*WHAT YOU HAVE TO DO*.
Your task is to copy the lines of the data below from the line holding "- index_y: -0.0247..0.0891" through the line holding "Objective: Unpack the", inclusive, exactly and with nothing added.

------ LISTED RECORDS ------

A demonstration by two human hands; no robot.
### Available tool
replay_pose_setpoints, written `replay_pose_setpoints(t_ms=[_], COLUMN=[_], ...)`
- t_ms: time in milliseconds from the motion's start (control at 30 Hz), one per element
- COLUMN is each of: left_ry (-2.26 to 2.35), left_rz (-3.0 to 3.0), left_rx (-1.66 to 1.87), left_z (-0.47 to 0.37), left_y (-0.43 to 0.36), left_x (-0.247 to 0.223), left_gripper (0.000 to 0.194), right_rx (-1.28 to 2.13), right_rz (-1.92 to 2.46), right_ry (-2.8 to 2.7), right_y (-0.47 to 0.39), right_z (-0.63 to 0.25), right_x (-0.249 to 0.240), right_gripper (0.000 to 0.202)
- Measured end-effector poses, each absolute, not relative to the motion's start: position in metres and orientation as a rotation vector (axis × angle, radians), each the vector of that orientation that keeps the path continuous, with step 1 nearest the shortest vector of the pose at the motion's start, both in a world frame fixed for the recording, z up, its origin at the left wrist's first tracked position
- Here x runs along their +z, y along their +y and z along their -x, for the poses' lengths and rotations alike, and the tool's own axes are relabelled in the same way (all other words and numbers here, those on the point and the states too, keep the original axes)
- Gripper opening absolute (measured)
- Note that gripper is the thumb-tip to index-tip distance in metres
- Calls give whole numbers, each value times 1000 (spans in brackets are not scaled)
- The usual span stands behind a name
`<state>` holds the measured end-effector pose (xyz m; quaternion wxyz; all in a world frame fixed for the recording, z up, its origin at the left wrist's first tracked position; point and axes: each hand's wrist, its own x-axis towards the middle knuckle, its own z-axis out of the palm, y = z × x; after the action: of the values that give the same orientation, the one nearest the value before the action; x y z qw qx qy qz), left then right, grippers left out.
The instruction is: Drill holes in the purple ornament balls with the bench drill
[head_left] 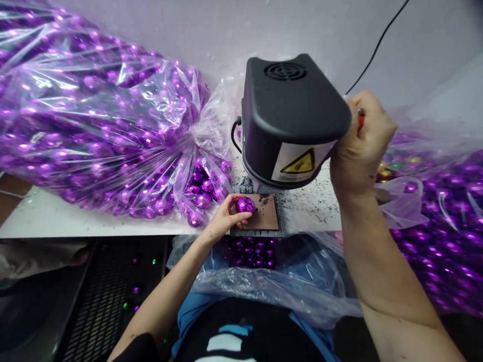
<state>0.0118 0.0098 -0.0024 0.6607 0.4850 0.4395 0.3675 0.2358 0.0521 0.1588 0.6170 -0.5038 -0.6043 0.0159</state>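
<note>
Purple faceted ball (246,204) is sitting over the left part of a brown pad (266,215) near the worktop's (151,227) front edge. Left hand (229,215) is clamping it between thumb and fingers. Right hand (360,138), at 2 o'clock from the ball, is curling closed round a red piece (361,121) beside the black machine (294,100); palm side is not showing.

Machine is looming at 1 o'clock, hiding the surface behind it. Bulging clear bag of purple balls (109,115) is crowding 10 o'clock, its gathered neck and loose balls (204,188) lying close by the left hand. Second bag (449,226) is filling 3 o'clock, beyond the right forearm. Open clear plastic (264,281), with more purple balls (252,251), is spreading at 6 o'clock. Dark flecks (311,203) are dotting the worktop; black cable (381,40) is rising toward 1 o'clock.
</note>
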Motion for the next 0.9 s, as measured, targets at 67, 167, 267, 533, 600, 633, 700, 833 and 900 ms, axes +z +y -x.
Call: replay_pose_setpoints(t_ms=[67,167,267,533,600,633,700,833,900], left_ry=[1072,1149,1192,1225,1241,1254,1271,1255,1272], left_rz=[-1265,-1603,-1836,-2077,-2106,-2106,-2105,-2147,-2127], left_rx=[843,894,918,947,949,955,962,923,925], left_z=[-17,-24,-31,-40,-43,-45,-47,-48,-47], left_y=[10,13,15,14,14,14,14,14,14], left_x=[-6,-13,-18,-21,-20,-20,-20,-21,-22], left_gripper=[58,57,54,52,47,45,42,40,44], right_rx=[53,70,60,44,44,45,48,64,69], right_rz=[1147,1152,1175,1176,1177,1179,1183,1181,1175], right_ry=[-1399,-1402,-1397,-1371,-1372,-1376,-1388,-1386,-1380], right_y=[52,52,51,51,51,51,51,50,50], right_z=[-236,-235,-235,-233,-233,-234,-234,-233,-233], right_x=[159,161,161,160,160,160,161,163,163], right_gripper=[58,57,58,63,62,61,59,58,59])
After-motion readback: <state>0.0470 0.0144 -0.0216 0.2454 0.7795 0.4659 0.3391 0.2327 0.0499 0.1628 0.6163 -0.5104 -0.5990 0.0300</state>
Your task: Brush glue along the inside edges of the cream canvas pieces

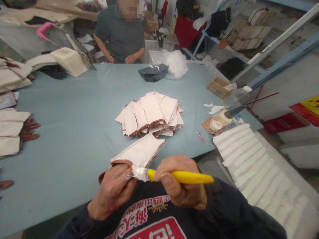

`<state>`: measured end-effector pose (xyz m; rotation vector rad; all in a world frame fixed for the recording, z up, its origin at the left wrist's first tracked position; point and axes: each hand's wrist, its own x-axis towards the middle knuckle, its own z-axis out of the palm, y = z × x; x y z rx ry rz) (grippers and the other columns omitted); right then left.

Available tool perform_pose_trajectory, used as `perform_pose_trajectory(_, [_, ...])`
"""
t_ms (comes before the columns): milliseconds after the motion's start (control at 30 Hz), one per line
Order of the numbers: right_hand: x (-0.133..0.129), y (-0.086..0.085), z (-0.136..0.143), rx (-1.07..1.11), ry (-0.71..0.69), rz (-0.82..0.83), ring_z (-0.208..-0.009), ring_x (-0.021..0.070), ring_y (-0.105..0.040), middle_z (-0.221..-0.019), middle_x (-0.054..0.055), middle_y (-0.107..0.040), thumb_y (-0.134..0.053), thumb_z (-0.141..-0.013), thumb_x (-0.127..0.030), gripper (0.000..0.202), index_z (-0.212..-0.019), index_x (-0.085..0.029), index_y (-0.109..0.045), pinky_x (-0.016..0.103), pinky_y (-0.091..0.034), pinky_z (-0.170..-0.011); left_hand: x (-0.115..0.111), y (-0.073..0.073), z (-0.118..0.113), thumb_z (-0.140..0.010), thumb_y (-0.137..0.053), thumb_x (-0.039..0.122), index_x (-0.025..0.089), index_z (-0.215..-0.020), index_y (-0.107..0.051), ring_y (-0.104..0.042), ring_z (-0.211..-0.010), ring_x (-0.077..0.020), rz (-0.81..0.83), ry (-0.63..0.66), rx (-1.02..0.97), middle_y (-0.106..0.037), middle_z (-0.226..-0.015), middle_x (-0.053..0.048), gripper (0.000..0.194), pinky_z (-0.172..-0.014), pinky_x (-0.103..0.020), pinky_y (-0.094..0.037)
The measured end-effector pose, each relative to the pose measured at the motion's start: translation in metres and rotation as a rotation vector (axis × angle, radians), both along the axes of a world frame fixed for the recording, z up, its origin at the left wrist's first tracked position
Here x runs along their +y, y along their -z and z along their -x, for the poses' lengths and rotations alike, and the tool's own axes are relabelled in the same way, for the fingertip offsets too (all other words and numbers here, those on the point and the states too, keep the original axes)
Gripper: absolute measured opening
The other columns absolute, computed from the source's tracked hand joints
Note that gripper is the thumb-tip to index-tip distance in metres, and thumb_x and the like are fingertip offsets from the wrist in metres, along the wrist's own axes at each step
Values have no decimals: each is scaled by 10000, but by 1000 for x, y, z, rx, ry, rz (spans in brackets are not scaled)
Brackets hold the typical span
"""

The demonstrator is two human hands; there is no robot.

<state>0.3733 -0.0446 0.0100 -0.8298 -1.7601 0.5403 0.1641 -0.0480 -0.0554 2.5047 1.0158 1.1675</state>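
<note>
Brush (185,177) held at near end of pale panel (142,146)

Yellow handle (199,178) is gripped by the right hand (181,181); the panel, before a stack (152,109) on the table (69,96), is pinched by the left hand (113,187), presumably to be steadied beside the white-coated tip (140,172).

Worn at the table's (69,99) near edge: dark navy garment (99,229), possibly an apron; red characters (137,217) outlined in white, yellow sun-ray motif (158,208), red panel (159,231) with white border; long dark sleeves (231,202).
</note>
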Motion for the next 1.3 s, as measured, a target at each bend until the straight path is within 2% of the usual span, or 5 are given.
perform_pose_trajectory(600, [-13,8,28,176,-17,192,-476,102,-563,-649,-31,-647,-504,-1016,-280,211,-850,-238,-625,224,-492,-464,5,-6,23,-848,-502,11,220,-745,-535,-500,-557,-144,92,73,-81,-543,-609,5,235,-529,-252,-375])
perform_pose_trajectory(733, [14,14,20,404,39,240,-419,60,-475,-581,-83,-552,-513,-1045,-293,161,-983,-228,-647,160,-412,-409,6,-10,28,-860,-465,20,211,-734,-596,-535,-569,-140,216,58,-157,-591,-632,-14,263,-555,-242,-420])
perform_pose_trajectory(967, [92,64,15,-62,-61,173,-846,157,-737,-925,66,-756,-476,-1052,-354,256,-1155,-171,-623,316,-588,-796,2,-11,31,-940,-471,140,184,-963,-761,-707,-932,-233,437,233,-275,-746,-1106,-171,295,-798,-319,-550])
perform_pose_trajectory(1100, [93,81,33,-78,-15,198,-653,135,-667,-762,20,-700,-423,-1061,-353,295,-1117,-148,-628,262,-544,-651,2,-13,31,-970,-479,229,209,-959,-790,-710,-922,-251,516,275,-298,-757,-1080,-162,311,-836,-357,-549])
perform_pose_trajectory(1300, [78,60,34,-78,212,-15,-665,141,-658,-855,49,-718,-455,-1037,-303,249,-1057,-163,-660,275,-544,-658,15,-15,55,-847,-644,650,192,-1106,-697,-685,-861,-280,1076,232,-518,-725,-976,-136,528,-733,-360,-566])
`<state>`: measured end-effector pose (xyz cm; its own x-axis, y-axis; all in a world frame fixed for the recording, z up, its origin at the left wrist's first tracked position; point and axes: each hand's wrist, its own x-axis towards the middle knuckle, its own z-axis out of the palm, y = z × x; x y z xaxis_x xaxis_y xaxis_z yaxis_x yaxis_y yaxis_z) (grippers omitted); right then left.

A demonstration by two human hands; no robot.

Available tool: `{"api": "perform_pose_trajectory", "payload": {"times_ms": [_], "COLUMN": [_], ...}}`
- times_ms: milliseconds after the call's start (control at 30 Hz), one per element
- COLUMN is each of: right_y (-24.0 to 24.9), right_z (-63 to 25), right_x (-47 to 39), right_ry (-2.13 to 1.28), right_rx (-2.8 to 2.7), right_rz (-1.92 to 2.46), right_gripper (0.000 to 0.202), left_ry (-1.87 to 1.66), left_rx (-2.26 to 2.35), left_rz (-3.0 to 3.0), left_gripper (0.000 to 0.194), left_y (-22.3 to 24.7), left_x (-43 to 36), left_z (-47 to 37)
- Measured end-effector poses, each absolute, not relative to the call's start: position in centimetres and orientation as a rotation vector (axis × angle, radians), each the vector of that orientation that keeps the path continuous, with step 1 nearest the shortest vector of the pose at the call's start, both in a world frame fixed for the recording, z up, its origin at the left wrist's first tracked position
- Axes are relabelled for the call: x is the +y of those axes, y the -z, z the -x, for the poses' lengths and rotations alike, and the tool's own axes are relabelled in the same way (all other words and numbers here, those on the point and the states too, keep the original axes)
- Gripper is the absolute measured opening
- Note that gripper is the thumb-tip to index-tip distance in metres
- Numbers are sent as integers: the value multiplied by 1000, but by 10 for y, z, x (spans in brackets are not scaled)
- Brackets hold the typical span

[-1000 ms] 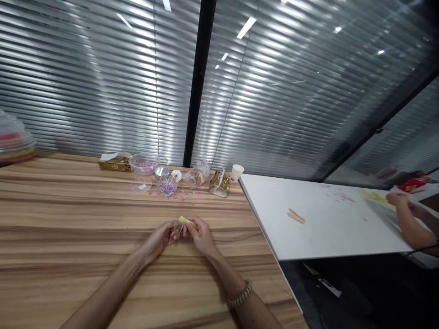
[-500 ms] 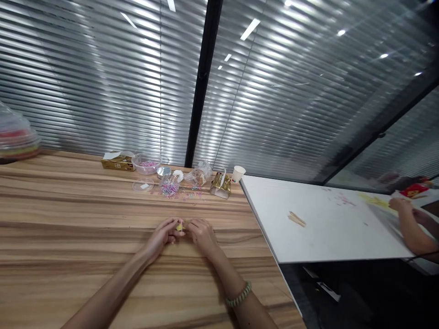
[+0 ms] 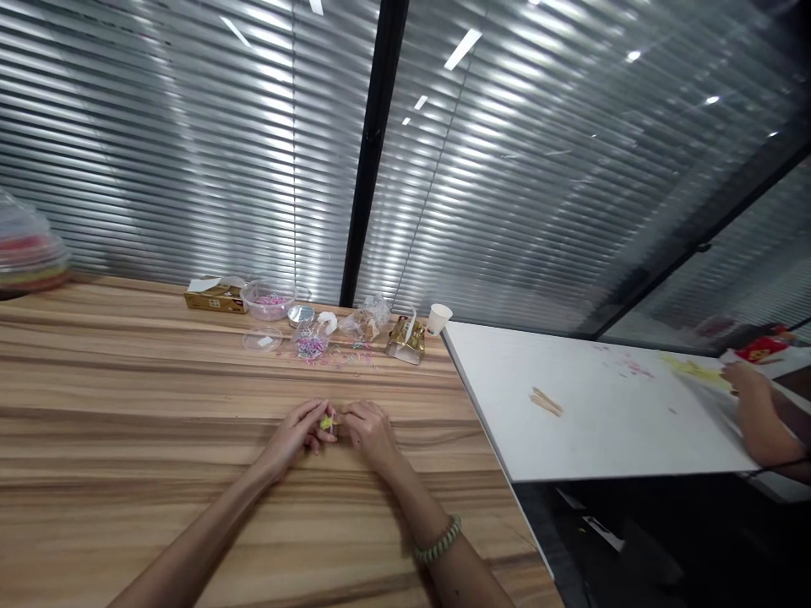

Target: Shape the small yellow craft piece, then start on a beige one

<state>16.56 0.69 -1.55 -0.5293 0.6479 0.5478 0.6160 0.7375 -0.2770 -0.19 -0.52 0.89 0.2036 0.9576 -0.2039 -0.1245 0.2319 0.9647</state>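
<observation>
Pinching a small yellow piece (image 3: 328,421) between fingertips of both hands, the left hand (image 3: 296,432) and right hand (image 3: 369,431) meet low over the wooden table (image 3: 127,405), fingers narrowed on it, probably for steadiness. At twelve o'clock lie scattered coloured bits (image 3: 345,359), a clear bowl (image 3: 269,301) and paper cup (image 3: 438,319); nothing blocks them. At three o'clock, another person's hand (image 3: 744,380) works on a white table (image 3: 601,414).

Both forearms extend forward; left hand (image 3: 296,432) and right hand (image 3: 367,429) meet, fingers (image 3: 320,414) curled inward, pinching.
</observation>
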Motion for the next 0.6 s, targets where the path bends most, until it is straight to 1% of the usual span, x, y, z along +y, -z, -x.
{"api": "perform_pose_trajectory", "payload": {"times_ms": [167, 367, 500, 600], "right_y": [21, 22, 15, 14], "right_z": [-166, -164, -160, -157], "right_x": [8, 9, 6, 5], "right_ry": [-127, -375, -576, -701], "right_rx": [-2205, -2021, -1882, -1758], "right_rz": [969, 1030, 983, 977], "right_gripper": [21, 18, 14, 12], "left_ry": [-986, -1019, -1069, -1212], "left_rx": [1116, 1096, 1040, 992], "left_rz": [-1039, -1049, -989, -861], "left_gripper": [40, 44, 40, 36], "left_y": [-10, -5, -2, 1], "left_x": [-4, -5, -4, 1], "left_z": [0, -2, -3, 0]}}
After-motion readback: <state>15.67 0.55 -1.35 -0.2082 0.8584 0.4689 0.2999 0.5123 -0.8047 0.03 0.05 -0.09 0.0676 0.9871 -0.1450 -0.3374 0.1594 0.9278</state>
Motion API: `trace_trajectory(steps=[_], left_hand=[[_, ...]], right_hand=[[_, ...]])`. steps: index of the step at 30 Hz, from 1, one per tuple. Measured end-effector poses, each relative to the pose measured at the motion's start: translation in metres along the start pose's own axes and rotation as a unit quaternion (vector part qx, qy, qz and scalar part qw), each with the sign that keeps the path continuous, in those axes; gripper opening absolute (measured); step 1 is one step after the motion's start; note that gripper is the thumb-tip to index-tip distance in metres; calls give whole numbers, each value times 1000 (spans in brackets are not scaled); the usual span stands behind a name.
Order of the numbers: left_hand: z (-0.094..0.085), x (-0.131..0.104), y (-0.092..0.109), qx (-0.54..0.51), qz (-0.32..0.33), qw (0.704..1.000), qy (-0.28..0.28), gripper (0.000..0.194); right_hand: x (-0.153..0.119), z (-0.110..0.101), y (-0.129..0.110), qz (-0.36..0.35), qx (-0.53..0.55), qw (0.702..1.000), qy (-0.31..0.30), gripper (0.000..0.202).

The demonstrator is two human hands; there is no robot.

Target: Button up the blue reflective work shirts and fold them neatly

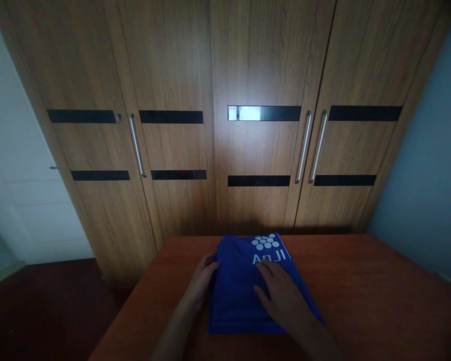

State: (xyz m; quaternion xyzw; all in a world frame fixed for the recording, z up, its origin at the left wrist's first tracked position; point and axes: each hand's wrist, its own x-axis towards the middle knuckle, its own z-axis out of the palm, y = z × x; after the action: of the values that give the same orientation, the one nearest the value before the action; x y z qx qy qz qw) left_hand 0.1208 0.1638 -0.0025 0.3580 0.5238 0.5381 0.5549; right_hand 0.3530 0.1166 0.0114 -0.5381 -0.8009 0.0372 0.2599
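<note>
A folded blue cloth lies on the reddish-brown table, its top edge at the table's far side. White dots and mirror-looking letters are printed near its upper right corner. At the cloth's left edge is my left hand, its fingers bent round the edge and the fingertips on top; part of the hand is hidden underneath. My right hand rests on the right half of the cloth with fingers stretched out and thumb apart, the fingertips just under the print.
Behind the table stands a wide wooden wardrobe with black strips and metal handles. A white door is at the left, over a dark red floor. A pale wall closes off the right.
</note>
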Motion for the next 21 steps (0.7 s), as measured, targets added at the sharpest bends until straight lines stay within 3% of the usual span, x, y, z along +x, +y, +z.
trace_trajectory(steps=[4, 8, 12, 15, 18, 21], left_hand=[[-2, 6, -2, 55, 68, 995, 48, 24], [-3, 8, 0, 71, 117, 988, 67, 24], [-3, 1, 8, 158, 155, 974, 42, 22], [-2, -6, 15, 218, 172, 959, 55, 21], [-3, -8, 17, 225, 181, 956, 54, 26], [-5, -2, 10, 194, 140, 970, 41, 29]], right_hand=[[4, 18, -38, -34, 90, 994, -43, 50], [12, 36, -60, 7, 126, 990, -68, 53], [17, 44, -58, 49, 156, 985, -59, 58], [18, 45, -50, 62, 189, 978, -61, 60], [17, 46, -44, 76, 227, 969, -64, 58], [15, 46, -39, 84, 249, 963, -58, 54]])
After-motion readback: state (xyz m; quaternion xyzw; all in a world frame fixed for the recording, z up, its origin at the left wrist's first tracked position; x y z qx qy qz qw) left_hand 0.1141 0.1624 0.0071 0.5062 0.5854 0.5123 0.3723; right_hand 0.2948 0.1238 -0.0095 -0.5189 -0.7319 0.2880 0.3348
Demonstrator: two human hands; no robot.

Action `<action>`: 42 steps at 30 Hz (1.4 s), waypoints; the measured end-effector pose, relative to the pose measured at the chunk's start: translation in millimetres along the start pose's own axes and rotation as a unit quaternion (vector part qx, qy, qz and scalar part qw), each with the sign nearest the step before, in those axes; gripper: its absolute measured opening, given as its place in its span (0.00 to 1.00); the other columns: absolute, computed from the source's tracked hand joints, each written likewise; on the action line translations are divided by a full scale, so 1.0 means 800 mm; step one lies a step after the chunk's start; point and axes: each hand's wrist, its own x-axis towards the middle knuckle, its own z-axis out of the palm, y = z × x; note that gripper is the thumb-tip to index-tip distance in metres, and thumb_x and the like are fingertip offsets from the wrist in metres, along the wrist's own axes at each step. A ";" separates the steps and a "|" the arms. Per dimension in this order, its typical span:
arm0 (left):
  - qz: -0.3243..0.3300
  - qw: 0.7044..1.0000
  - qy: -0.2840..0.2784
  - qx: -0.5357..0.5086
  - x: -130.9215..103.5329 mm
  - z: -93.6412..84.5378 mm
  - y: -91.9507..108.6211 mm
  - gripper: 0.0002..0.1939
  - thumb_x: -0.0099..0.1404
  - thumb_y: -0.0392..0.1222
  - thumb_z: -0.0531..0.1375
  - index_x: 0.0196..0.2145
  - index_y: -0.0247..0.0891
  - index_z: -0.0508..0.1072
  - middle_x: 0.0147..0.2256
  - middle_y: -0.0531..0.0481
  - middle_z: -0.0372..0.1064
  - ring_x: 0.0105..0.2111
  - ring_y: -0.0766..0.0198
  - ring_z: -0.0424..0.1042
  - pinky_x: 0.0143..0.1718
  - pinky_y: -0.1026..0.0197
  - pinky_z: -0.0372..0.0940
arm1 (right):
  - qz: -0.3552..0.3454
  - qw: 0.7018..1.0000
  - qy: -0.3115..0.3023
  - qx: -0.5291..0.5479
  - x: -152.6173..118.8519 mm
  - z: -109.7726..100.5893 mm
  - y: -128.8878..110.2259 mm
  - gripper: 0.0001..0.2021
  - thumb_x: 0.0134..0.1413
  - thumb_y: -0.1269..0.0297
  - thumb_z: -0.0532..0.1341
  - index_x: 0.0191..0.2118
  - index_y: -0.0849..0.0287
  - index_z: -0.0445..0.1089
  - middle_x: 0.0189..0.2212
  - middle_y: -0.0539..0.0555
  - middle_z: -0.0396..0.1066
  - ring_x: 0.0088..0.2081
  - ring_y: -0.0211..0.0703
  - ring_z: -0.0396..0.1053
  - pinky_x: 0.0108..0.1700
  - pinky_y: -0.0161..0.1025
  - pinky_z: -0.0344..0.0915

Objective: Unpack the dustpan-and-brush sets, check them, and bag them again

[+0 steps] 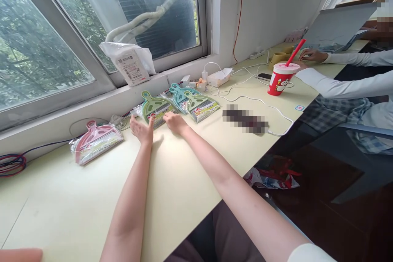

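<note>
Several plastic-wrapped dustpan-and-brush sets lie along the back of the pale table (172, 180). My left hand (143, 130), fingers apart, is at the left front edge of a green set (153, 106). At that set's lower right edge is my right hand (174, 123), its fingers curled and pressed together on the wrapping. Right of it, a second green set (199, 105) overlaps a blue set (181, 93). A pink set (97, 140) rests apart, to the left of my hands.
A white package (132, 65) leans on the window sill. At right are a red cup with a straw (278, 80), a phone (264, 76), white cables and a blurred dark object (245, 119). Another person in white sleeves sits beyond, near a laptop (334, 28).
</note>
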 end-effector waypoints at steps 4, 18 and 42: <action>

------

*ANSWER TO THIS TASK*.
  - index_y: -0.0247..0.0891
  - index_z: -0.0508..0.1072
  - middle_x: 0.0147..0.2256
  - middle_y: -0.0531..0.0481
  - middle_z: -0.0372..0.1064
  - ring_x: 0.0105..0.2111
  - ring_y: -0.0766..0.0198
  - ring_z: -0.0424..0.1042
  - pinky_x: 0.0143..0.1718
  - pinky_y: -0.1026..0.0197
  - pinky_z: -0.0372..0.0940
arm1 (right):
  - qz: -0.3552..0.3454
  - qw: 0.7018..1.0000
  - qy: -0.3115..0.3023
  - qx: -0.5291..0.5479
  - x: -152.6173..118.8519 mm
  - z: -109.7726..100.5893 mm
  - y: -128.8878..110.2259 mm
  - gripper: 0.0001..0.2021
  - thumb_x: 0.0134..0.1413
  - thumb_y: -0.1269..0.0297
  - thumb_z: -0.0532..0.1341
  - index_x: 0.0191..0.2118
  - index_y: -0.0849..0.0287
  - index_z: -0.0445..0.1089
  - middle_x: 0.0189..0.2212
  - middle_y: -0.0539..0.0555
  - middle_z: -0.0396..0.1066
  - ring_x: 0.0088..0.2081
  - ring_y: -0.0211..0.0703
  - ring_z: -0.0396..0.1053
  - pinky_x: 0.0108..0.1700
  - pinky_y: -0.0161..0.1025
  - pinky_z: -0.0344..0.0915

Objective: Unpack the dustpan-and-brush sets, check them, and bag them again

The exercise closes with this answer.